■ **Work request**
Nothing but the lines from the one showing "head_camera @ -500" through the final line of the data below belongs in the answer, duplicated exactly and without pictures.

○ ○ ○ ○ ○ ○ ○

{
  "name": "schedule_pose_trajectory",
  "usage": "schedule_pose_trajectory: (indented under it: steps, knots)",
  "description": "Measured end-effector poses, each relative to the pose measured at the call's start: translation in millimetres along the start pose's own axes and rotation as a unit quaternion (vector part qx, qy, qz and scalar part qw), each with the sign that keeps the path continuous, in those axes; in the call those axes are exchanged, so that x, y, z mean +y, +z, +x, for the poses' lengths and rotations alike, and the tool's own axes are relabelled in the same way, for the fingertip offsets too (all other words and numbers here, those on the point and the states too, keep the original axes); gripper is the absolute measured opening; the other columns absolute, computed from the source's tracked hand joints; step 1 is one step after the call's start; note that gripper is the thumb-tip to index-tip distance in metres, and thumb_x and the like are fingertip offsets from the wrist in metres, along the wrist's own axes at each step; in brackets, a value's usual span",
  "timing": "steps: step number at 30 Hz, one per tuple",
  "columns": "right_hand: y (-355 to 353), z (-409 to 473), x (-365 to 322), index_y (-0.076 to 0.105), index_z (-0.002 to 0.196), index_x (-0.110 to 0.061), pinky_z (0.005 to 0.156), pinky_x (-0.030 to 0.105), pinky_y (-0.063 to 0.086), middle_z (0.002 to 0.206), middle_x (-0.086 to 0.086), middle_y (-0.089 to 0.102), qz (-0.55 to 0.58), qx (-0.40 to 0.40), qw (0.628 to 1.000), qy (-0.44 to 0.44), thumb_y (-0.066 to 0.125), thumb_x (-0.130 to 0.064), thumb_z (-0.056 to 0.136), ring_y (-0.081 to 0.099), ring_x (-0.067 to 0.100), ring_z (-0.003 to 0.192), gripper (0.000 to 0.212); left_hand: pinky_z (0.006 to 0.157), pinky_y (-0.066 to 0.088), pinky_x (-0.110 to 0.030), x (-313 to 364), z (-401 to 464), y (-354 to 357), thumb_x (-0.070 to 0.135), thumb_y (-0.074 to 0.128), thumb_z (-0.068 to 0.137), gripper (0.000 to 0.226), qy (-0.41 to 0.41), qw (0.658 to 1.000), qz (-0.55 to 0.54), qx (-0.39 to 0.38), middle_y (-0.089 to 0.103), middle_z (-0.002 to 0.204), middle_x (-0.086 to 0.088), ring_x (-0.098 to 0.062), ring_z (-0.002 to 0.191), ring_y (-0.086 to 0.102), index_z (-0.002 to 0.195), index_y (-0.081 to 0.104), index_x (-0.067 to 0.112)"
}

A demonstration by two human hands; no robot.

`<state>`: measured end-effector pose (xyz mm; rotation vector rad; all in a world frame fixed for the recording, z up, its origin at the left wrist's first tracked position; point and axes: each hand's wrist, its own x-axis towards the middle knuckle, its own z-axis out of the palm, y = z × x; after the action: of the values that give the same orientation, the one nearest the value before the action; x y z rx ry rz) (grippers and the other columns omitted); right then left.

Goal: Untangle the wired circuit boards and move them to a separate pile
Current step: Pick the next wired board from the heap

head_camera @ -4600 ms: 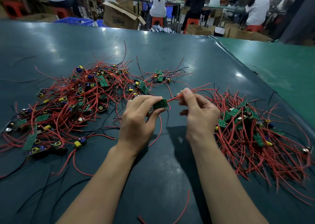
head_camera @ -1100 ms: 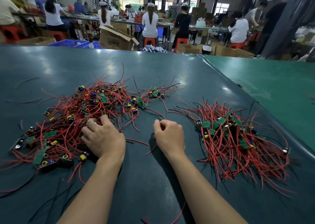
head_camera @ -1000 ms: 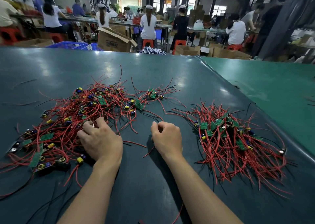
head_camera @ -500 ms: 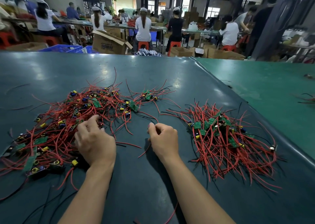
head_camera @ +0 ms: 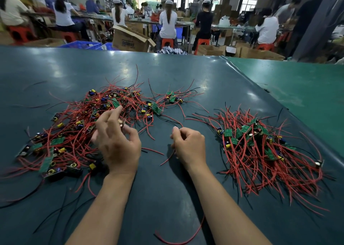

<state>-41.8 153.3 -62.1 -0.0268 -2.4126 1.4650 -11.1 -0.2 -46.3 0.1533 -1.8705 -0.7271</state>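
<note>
Head view: left hand (head_camera: 117,144) has lifted off the tangled pile (head_camera: 78,131), fingers spread, pinching something small, blurred. Right hand (head_camera: 189,146) stays loosely curled on the mat, apparently empty. Sorted pile (head_camera: 260,148) right. Next board being picked.

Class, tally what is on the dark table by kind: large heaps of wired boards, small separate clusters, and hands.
Large heaps of wired boards: 2 (left heap, right heap)
Small cluster: 1
Hands: 2 (left hand, right hand)
Total: 5
</note>
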Motion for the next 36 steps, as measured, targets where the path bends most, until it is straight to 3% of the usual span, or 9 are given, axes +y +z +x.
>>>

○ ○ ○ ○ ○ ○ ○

■ **Exercise result**
head_camera @ -500 ms: 
head_camera @ +0 ms: 

<state>-41.8 153.3 -62.1 -0.0268 -2.4126 1.4650 -11.1 -0.2 -46.3 0.1533 -1.8705 -0.7271</state>
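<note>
Head view: left hand (head_camera: 117,144) has lifted off the tangled pile (head_camera: 78,131), fingers spread, pinching something small, blurred. Right hand (head_camera: 189,146) stays loosely curled on the mat, apparently empty. Sorted pile (head_camera: 260,148) right. Next board being picked.

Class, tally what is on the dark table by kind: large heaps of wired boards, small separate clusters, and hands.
Large heaps of wired boards: 2 (left heap, right heap)
Small cluster: 1
Hands: 2 (left hand, right hand)
Total: 5
</note>
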Motion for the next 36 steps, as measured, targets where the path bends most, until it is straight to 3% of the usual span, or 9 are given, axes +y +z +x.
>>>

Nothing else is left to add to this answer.